L’Histoire, à l’évidence, pour ce qu’elle est, ou ce qu’elle peut impliquer, n’en peut plus de subir les outrances de son utilisation forcenée par la politique et les diverses idéologies dominantes. Systématiquement corsetée, elle aide trop à légitimer, installer, étayer, pérenniser chacun des actes aux commandes, parfois superficiellement divergents que la versatilité démocratique instaure ou change.

Voilà ce que cette énorme et remarquable travail démontre sans aucune omission, et que tout enseignant de la matière si prisée constate et peut critiquer.

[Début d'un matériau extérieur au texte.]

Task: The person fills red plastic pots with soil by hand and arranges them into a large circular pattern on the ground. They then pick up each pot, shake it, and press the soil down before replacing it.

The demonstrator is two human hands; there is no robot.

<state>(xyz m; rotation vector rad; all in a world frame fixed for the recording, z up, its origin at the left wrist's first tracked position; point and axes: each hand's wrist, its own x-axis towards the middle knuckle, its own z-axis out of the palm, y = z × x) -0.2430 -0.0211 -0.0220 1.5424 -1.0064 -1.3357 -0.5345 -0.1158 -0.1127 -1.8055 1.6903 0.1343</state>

Mais au terme de cette œuvre, le lecteur perçoit peu une éventuelle proposition pour entrevoir une correction de cette fâcheuse réalité ; il s’étonnerait même si une idée de solution avait émergé, tant à l’impossible nul n’est tenu.

Mais à quoi sert de gémir et se lamenter, de hurler quelque mécontentement, de contester cette dure réalité de faits si nombreux, identiques toujours depuis que l’humanité historique est apparue, quand rien n’y peut, n’y a pu, et n’y pourra, d’autant moins dans ce système de fin d’Histoire ?

Que l’enseignant se laisse contraindre par d’utilitaristes et amoraux pouvoirs, il n’est point exclusivement une pauvre victime, soumise par manque de liberté, ou assujettissement castrateur.

D’une part, il sait, quand il opte pour ce service fonctionnaire, le sacerdoce qu’il embrasse, et c’est donc en connaissance des immuables pratiques déplorables qu’il accepte d’entrer en ce jeu dévoyé ! D’autre part, il n’est tributaire de ces contestables aléas que par lâcheté, et se soumet veulement à ces ignobles coutumes en respectant bien humblement consignes et diktats si spécieux : le jugement par libre-arbitre, selon sa conscience, autorise toujours, in fine, soit à atténuer les trop lourds méfaits d’une Histoire outrancièrement canalisée à but partisan, soit à l’amender dans un meilleur sens, dans le respect du public à enseigner ; ainsi pourrait se corriger l’inacceptable selon un équilibre rétabli.

Il faudrait tout de même que l’enseignant redresseur, dans le respect de l’Histoire, reste rigoureusement étranger à toute influence partisane, à toute école historiciste se voulant moderne et originale, jusqu’à parfois séquencer ou réduire dramatiquement ses sujets. Il y en a-t-il beaucoup ?

L’Histoire politisée? Réformes et conséquences, Vincent BADRE,  Éditions du Rocher (2016) 338 pages . Prix : 19,90 euros.